_TASK DETAILS_
The part below that opens with the line containing "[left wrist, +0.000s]" and closes with the line containing "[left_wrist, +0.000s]" should be copied exactly, minus any pictures.

+++++

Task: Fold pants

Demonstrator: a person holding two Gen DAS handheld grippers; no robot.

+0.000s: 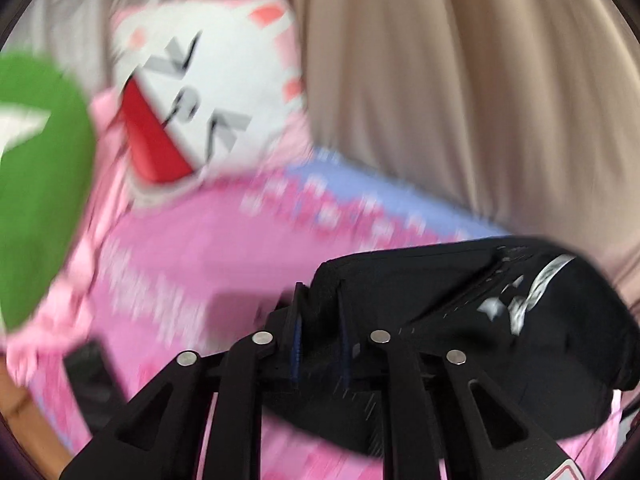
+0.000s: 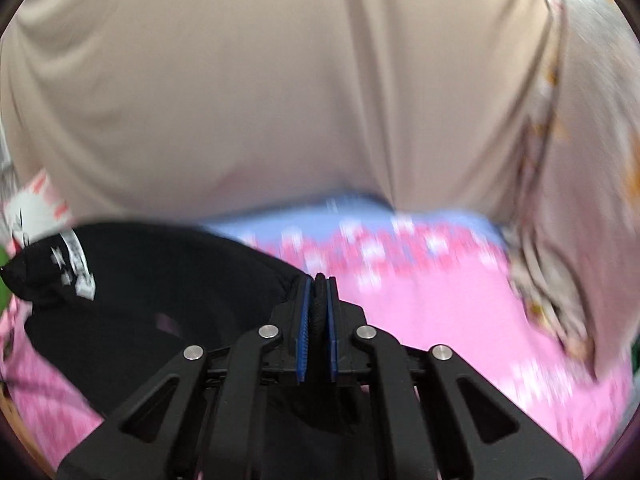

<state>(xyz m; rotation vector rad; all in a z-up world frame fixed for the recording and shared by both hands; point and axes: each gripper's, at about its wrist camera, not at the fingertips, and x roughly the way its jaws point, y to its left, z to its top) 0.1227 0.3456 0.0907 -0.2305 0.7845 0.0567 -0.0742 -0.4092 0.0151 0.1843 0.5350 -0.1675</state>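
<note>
The black pants [image 1: 460, 320] with white star print hang between my two grippers above a pink patterned bedspread [image 1: 180, 260]. My left gripper [image 1: 320, 300] is shut on one black edge of the pants. In the right wrist view the pants [image 2: 160, 300] stretch away to the left. My right gripper [image 2: 319, 284] is shut on a bunched black edge of them, pinched between the blue pads [image 2: 305, 320]. Both views are blurred by motion.
A beige curtain [image 2: 280, 80] hangs behind the bed. A white and pink cat-face pillow [image 1: 208, 88] and a green cushion [image 1: 40, 184] lie at the left. A pale floral fabric [image 2: 560, 200] hangs at the right. A small black object [image 1: 90, 372] lies on the bedspread.
</note>
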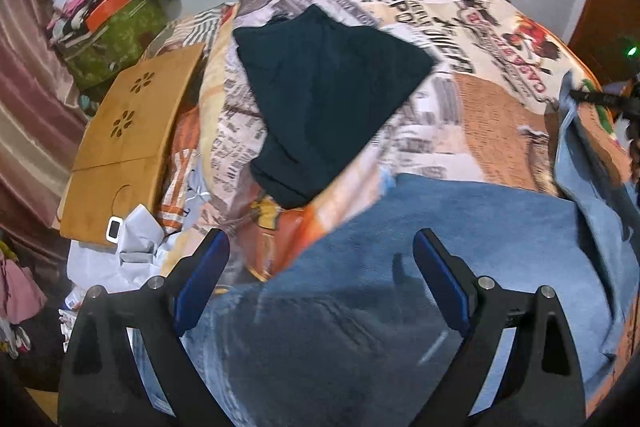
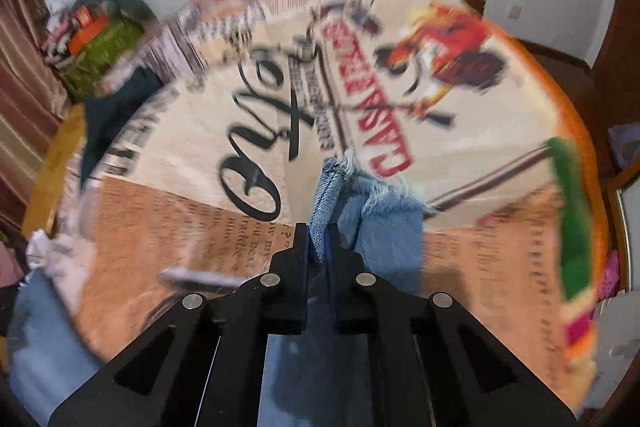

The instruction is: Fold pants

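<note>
Here I see a bed under a printed blanket (image 1: 496,115), white wall behind. The right view is smeared with blur. Only the left view shows the folded dark garment (image 1: 320,99) clearly. My left claw (image 1: 320,259) gapes wide over the jeans (image 1: 460,227); my right claw (image 2: 319,239) pinches their frayed hem.

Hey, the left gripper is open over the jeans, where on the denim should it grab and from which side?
Probably the near edge of the jeans, where the denim meets the printed blanket. The left gripper already hangs over the flat cloth with its jaws wide apart, so come down from above and pinch a fold at that edge. The right gripper is shut on the frayed hem.
</note>
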The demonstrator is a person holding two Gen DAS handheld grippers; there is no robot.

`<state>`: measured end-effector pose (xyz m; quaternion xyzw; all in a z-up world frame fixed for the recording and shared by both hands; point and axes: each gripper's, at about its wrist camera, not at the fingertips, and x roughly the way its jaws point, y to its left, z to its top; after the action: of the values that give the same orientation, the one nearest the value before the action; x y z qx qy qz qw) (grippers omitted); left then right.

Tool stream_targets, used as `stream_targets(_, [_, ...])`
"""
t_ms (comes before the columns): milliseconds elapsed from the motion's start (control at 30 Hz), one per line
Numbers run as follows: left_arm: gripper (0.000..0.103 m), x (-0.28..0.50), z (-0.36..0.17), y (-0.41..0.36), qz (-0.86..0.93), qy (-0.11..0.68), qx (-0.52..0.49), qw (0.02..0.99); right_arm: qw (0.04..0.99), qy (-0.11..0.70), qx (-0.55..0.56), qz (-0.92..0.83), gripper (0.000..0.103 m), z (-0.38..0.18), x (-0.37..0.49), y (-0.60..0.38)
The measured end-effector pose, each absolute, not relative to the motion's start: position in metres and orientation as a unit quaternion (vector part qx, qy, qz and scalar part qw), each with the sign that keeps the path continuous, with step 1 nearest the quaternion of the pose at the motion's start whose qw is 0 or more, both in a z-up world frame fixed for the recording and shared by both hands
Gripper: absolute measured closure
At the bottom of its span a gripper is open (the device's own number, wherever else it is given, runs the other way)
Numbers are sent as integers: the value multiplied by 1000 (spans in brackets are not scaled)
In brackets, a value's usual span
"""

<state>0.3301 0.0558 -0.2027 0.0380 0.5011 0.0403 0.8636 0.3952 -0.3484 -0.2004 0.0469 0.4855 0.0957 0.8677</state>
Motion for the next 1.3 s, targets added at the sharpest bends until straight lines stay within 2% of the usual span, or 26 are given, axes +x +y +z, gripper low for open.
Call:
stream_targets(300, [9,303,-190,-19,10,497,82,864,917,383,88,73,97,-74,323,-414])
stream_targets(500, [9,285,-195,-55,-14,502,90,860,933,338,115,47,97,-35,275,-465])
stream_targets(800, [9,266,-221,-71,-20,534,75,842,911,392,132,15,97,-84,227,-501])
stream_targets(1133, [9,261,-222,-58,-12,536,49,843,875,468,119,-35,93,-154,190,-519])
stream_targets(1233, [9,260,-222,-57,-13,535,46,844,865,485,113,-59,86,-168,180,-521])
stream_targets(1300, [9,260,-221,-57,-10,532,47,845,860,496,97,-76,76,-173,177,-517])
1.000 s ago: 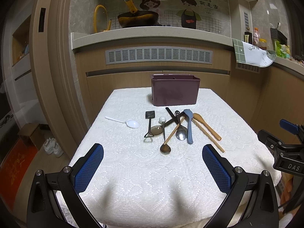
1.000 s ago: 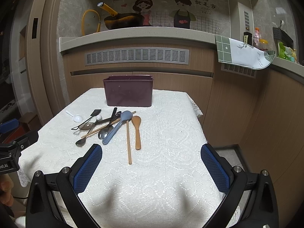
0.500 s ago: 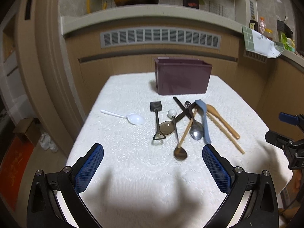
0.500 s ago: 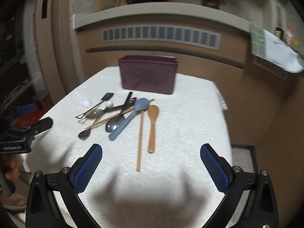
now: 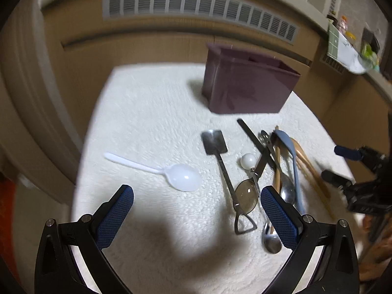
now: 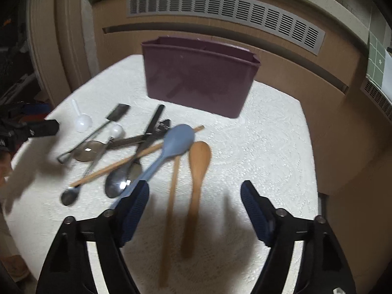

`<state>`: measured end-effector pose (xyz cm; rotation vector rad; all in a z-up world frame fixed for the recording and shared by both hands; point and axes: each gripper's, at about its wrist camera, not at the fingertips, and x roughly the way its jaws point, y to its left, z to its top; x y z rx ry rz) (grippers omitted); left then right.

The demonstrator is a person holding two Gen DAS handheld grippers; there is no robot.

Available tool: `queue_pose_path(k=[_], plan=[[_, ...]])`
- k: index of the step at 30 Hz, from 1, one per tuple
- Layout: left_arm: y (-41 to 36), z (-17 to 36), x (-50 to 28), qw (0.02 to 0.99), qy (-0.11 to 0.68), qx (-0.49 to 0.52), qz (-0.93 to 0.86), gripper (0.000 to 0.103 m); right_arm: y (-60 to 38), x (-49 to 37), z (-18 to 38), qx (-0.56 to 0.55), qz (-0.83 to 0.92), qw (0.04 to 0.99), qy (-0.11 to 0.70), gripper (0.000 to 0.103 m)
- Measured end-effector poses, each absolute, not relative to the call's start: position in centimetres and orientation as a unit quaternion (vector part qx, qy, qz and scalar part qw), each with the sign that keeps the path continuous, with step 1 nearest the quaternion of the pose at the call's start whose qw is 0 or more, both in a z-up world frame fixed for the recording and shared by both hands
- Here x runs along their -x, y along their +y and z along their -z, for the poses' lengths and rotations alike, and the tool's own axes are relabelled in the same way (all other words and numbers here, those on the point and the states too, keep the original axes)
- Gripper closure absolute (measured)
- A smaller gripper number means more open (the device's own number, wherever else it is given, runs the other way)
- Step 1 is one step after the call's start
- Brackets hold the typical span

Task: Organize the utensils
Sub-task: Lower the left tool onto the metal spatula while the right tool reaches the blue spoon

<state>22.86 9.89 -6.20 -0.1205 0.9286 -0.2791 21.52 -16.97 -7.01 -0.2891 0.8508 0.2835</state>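
A heap of utensils lies on the white cloth in front of a maroon holder box (image 5: 247,90) (image 6: 198,78). My left gripper (image 5: 196,193) is open above the cloth. A white plastic spoon (image 5: 182,177) lies just past its fingertips, and a small black spatula (image 5: 215,143) lies nearer its right finger. My right gripper (image 6: 193,189) hovers over the handles of a wooden spoon (image 6: 199,156) and a wooden stick (image 6: 172,186). Its jaws are closing, and the pads touch neither. A blue spoon (image 6: 178,139) (image 5: 289,152) and metal spoons (image 6: 117,183) lie to its left.
The white tablecloth (image 5: 147,112) ends close at the left and near sides, and its right edge (image 6: 306,147) drops to the floor. A wooden cabinet with a grey vent (image 6: 220,12) stands behind the box. Each gripper shows at the side of the other's view.
Both grippers have moved forward over the table and tipped down toward the utensils, which now look much larger. The right jaws have narrowed.
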Motion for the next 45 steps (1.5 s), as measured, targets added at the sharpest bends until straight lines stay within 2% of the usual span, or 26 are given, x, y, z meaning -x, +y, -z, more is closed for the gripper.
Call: queue_pose_path(k=[3, 5, 8, 19, 20, 21, 22, 23, 24, 26, 28, 29, 31, 33, 39, 44, 45], plan=[[10.0, 7.6, -24.5, 0.863, 0.475, 0.085, 0.149, 0.0, -17.8, -22.0, 7.7, 0.152, -0.102, 0.893, 0.412, 0.017], [9.6, 8.1, -25.0, 0.865, 0.475, 0.082, 0.138, 0.0, -18.3, -22.4, 8.1, 0.154, -0.087, 0.89, 0.42, 0.016], [8.4, 8.6, -25.9, 0.863, 0.474, 0.094, 0.15, 0.0, -19.0, -22.9, 8.7, 0.151, -0.083, 0.884, 0.435, 0.007], [3.5, 8.3, -25.9, 0.845, 0.469, 0.105, 0.236, 0.0, -18.1, -23.0, 7.6, 0.141, -0.09, 0.892, 0.419, 0.003], [3.6, 7.7, -25.4, 0.856, 0.457, 0.092, 0.223, 0.0, -17.7, -23.3, 7.3, 0.131, -0.103, 0.893, 0.418, 0.009], [3.7, 7.3, -25.0, 0.866, 0.447, 0.079, 0.208, 0.0, -17.3, -23.7, 7.0, 0.118, -0.113, 0.892, 0.421, 0.025], [4.0, 6.7, -24.5, 0.881, 0.431, 0.061, 0.183, 0.0, -16.8, -24.2, 6.8, 0.106, -0.121, 0.89, 0.426, 0.034], [4.4, 6.4, -24.0, 0.892, 0.418, 0.05, 0.164, 0.0, -16.3, -24.8, 6.7, 0.091, -0.135, 0.886, 0.435, 0.05], [5.1, 5.9, -23.6, 0.903, 0.404, 0.04, 0.139, 0.0, -15.8, -25.6, 6.7, 0.075, -0.149, 0.879, 0.446, 0.053], [6.3, 5.6, -23.1, 0.911, 0.394, 0.04, 0.114, 0.001, -14.9, -27.0, 7.1, 0.041, -0.165, 0.869, 0.465, 0.053], [7.3, 5.5, -23.0, 0.914, 0.391, 0.047, 0.099, 0.002, -14.1, -28.5, 7.8, 0.011, -0.17, 0.858, 0.485, 0.059], [7.7, 5.6, -23.0, 0.914, 0.391, 0.048, 0.094, 0.006, -13.8, -29.3, 8.3, -0.002, -0.169, 0.851, 0.498, 0.065], [7.9, 5.7, -23.2, 0.913, 0.395, 0.05, 0.089, 0.013, -13.6, -30.3, 9.3, -0.016, -0.153, 0.842, 0.517, 0.068], [7.9, 6.1, -23.8, 0.908, 0.406, 0.054, 0.091, 0.016, -13.6, -31.0, 9.8, -0.028, -0.156, 0.838, 0.522, 0.08], [6.0, 6.9, -26.3, 0.886, 0.447, 0.072, 0.102, 0.018, -14.3, -30.0, 7.9, 0.029, -0.16, 0.859, 0.486, 0.08], [3.8, 8.8, -30.3, 0.848, 0.514, 0.083, 0.095, 0.036, -16.9, -30.2, 6.7, 0.044, -0.155, 0.868, 0.471, 0.081], [3.6, 9.2, -31.0, 0.841, 0.526, 0.084, 0.092, 0.037, -17.5, -30.1, 6.6, 0.042, -0.154, 0.869, 0.469, 0.086]])
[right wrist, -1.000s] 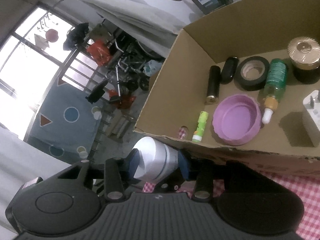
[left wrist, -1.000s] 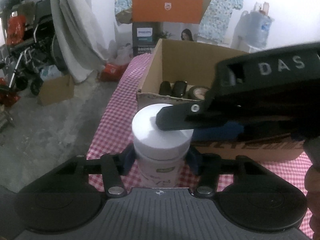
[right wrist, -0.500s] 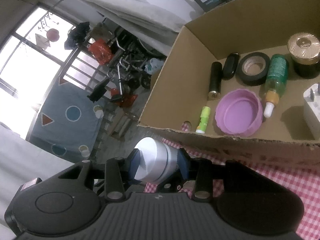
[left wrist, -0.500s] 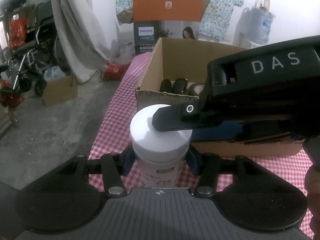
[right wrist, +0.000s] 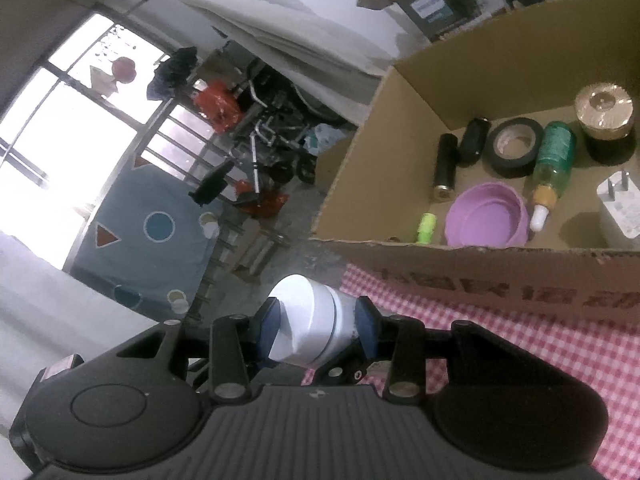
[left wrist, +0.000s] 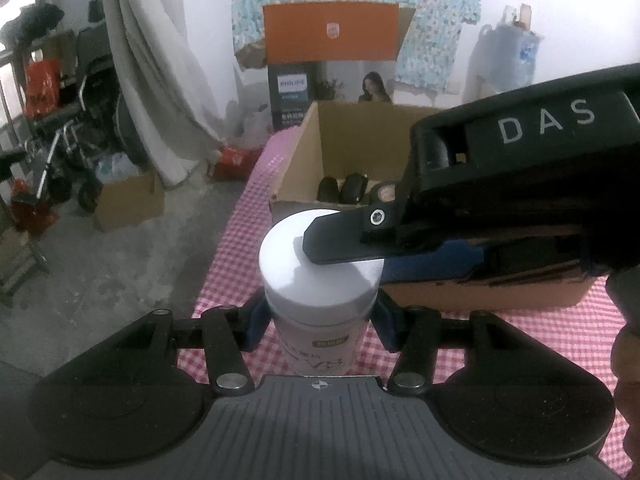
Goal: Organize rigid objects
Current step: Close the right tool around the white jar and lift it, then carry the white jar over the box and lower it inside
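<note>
Two grippers clamp one white-lidded jar (left wrist: 320, 280): your left gripper (left wrist: 318, 320) squeezes its body below the lid, your right gripper (right wrist: 316, 330) pinches the lid from the side. The jar sits over the red-checked tablecloth (left wrist: 232, 264), just before the cardboard box (right wrist: 480, 264); whether it touches the cloth is hidden. Its label is blurred. Only your right wrist view shows the box's purple bowl (right wrist: 486, 220), green bottle (right wrist: 554, 160) and tape roll (right wrist: 514, 146); the left view shows your right gripper's body covering most of it.

jar (left wrist: 318, 276) on table (left wrist: 236, 248), before box (left wrist: 340, 152), tape (right wrist: 514, 146) inside
</note>
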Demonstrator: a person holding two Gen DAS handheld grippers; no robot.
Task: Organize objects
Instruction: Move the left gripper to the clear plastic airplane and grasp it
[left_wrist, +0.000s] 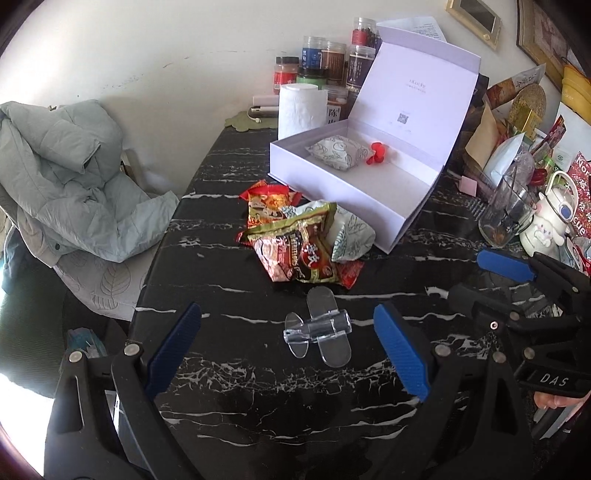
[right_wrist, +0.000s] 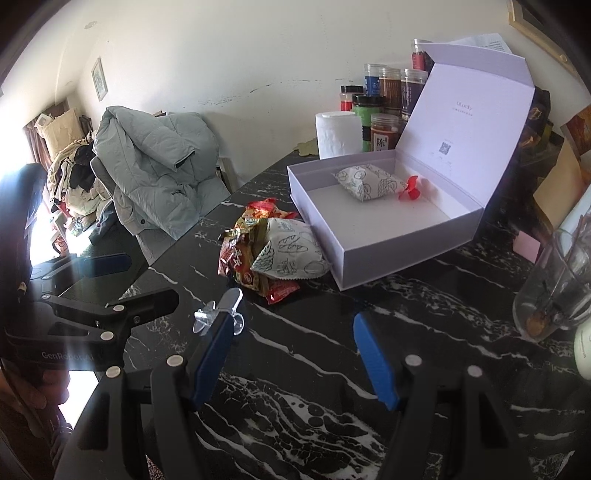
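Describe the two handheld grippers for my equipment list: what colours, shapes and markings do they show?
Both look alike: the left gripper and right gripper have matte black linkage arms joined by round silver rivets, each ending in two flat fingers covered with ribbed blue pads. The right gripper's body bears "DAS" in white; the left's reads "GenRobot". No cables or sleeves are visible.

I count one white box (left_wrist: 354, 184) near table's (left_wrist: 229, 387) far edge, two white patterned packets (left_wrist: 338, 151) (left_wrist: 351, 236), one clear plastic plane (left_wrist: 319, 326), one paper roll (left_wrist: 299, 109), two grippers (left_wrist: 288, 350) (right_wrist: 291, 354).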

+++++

_OUTPUT_
[left wrist, +0.000s] 
Goal: Organize rigid objects
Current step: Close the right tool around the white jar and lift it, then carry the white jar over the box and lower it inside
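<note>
Two grippers clamp one white-lidded jar (left wrist: 320, 280): your left gripper (left wrist: 318, 320) squeezes its body below the lid, your right gripper (right wrist: 316, 330) pinches the lid from the side. The jar sits over the red-checked tablecloth (left wrist: 232, 264), just before the cardboard box (right wrist: 480, 264); whether it touches the cloth is hidden. Its label is blurred. Only your right wrist view shows the box's purple bowl (right wrist: 486, 220), green bottle (right wrist: 554, 160) and tape roll (right wrist: 514, 146); the left view shows your right gripper's body covering most of it.

jar (left wrist: 318, 276) on table (left wrist: 236, 248), before box (left wrist: 340, 152), tape (right wrist: 514, 146) inside
</note>
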Demonstrator: a person holding two Gen DAS handheld grippers; no robot.
Task: Organize objects
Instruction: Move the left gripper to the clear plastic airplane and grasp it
[left_wrist, +0.000s] 

This answer is complete as written.